The Omni Group Forums - View Single Post - Saving complete web pages (with images) as files, not archive

zottel · zottel

That's all—yes, I don't think that's so much. Not much more than 30 lines in perl, I'd guess. (More than a bit more than that in C, of course, but compared to the complexity of a whole browser that's peanuts, IMHO.)

But, OTOH—yes, I haven't used wget for years, and at that time even CSS wasn't very widespread. I don't know if wget is able to handle Javascript or CSS stuff. And no way it can handle flash. ;-)

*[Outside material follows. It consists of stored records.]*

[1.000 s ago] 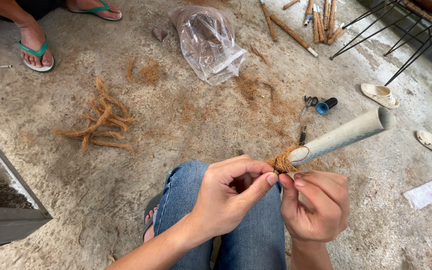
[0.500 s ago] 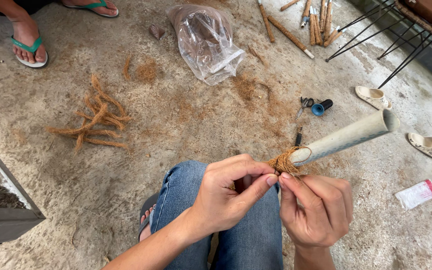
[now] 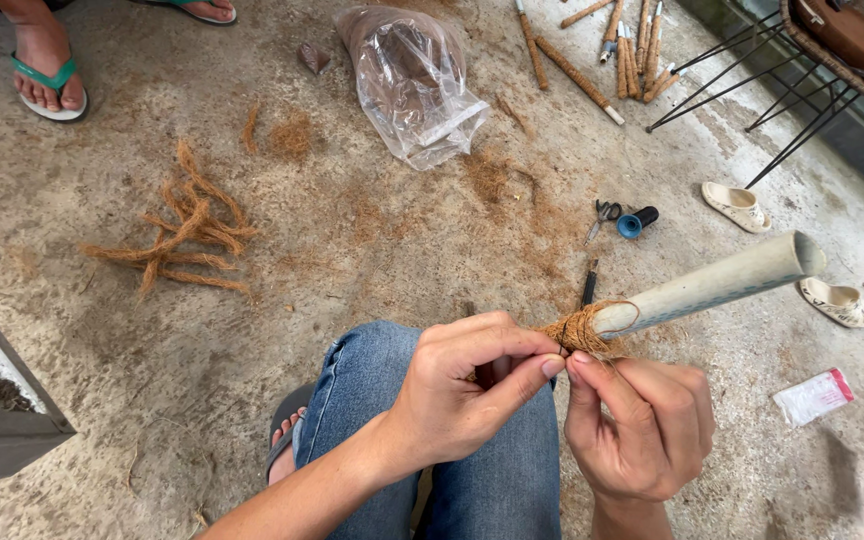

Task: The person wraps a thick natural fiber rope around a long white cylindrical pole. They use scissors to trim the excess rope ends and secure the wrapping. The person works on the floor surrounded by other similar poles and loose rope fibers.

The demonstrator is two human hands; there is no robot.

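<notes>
A pale tube (image 3: 712, 285) slants up to the right above my jeans-clad knee (image 3: 472, 470). Brown coir rope (image 3: 577, 330) is wound around its lower end. My left hand (image 3: 467, 385) pinches the rope at that end with thumb and forefinger. My right hand (image 3: 642, 425) meets it from the right, its fingertips closed on the same fibres just under the tube.
A bundle of coir strands (image 3: 187, 235) lies on the concrete at left. A clear plastic bag (image 3: 417, 80), several wrapped sticks (image 3: 627, 45), scissors (image 3: 602, 215), a blue spool (image 3: 637, 220), sandals (image 3: 737, 205) and another person's foot in a green flip-flop (image 3: 47, 70) lie around.
The view has drifted slightly. My fingers have shifted a little on the rope at the tube's end; both hands stay closed on it.
</notes>
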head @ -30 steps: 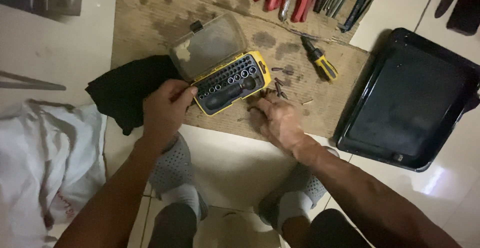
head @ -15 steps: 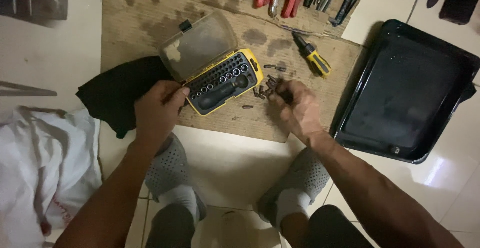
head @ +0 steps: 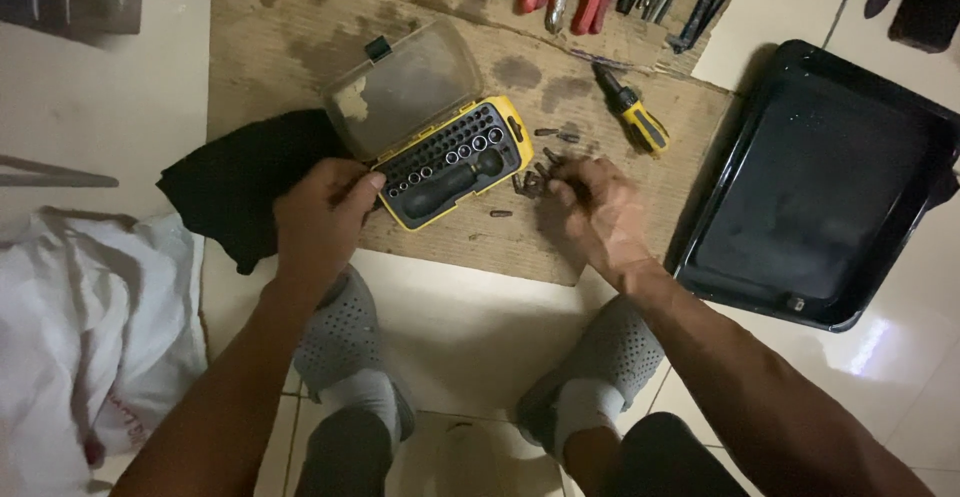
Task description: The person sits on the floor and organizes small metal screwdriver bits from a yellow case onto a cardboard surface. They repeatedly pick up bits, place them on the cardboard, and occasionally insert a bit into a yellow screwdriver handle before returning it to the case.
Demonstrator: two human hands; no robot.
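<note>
the bit set case (head: 447, 162), yellow with a black tray and a clear lid standing open behind it, lies on the cardboard sheet (head: 300, 67) just ahead of our feet in grey perforated clogs (head: 345, 342). our left hand (head: 318, 219) rests at its near-left corner, fingers curled together against the edge with the thumb toward the tray; whether it truly grips the case we cannot tell. our right hand (head: 590, 207) sits just to the right of the case, over a scatter of loose bits (head: 530, 179), fingertips drawn close as if pinching one, though the bit itself is hidden by the fingers. one more loose bit (head: 500, 214) lies apart, near the case's front edge.

to handle this well, we judge it best to keep the case pinned flat with the left hand and lift bits one at a time.

a yellow-handled screwdriver (head: 632, 115) lies beyond, a black tray (head: 820, 182) to the right, a black cloth (head: 240, 182) to the left.
</note>
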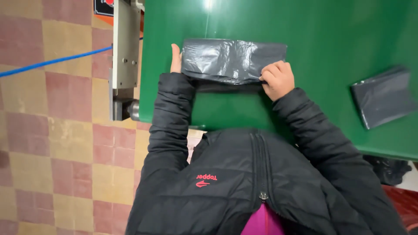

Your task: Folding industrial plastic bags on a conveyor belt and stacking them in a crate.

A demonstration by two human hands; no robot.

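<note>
A black, shiny, crinkled bag (233,60), folded into a long flat shape, is seen lying on the green tabletop (313,26) near its left edge. Its left end is held by the left hand (176,58), whose thumb is up while the other fingers are hidden behind the bag, and its near right edge is pinched by the curled fingers (269,75) of the right hand (278,79). Much bare green room is left above the bag, and a second folded bag (383,96) is laid well apart to the right.
</note>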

And about .webarchives—it actually depends on how they're working. Maybe they really put the browser into the state it was in when you actually viewed the page, so relative links would still point to the correct destination without having to be recoded. That would really make things easier, of course. If that format is some kind of file version of the internal model the browser uses, nothing would have to be changed. If not, at least the tags pointing to the stuff used in the page would have to be recoded in some way. As good as it's working, though, I guess it's really more some kind of saving the browser state than saving recoded pages.

Regarding the file tree: I thought you were maybe thinking of something like sucking down a whole forum for offline viewing, which is much more difficult, of course—deciding what depth to use to be sure that everything you need is there etc.

But I agree that with all the new techniques it has become quite difficult to save a representation of what you're viewing as some kind of a source tree. As long as there's no Javascript or other dynamic stuff included, it's not really a big problem. It's probably impossible with AJAX stuff, though.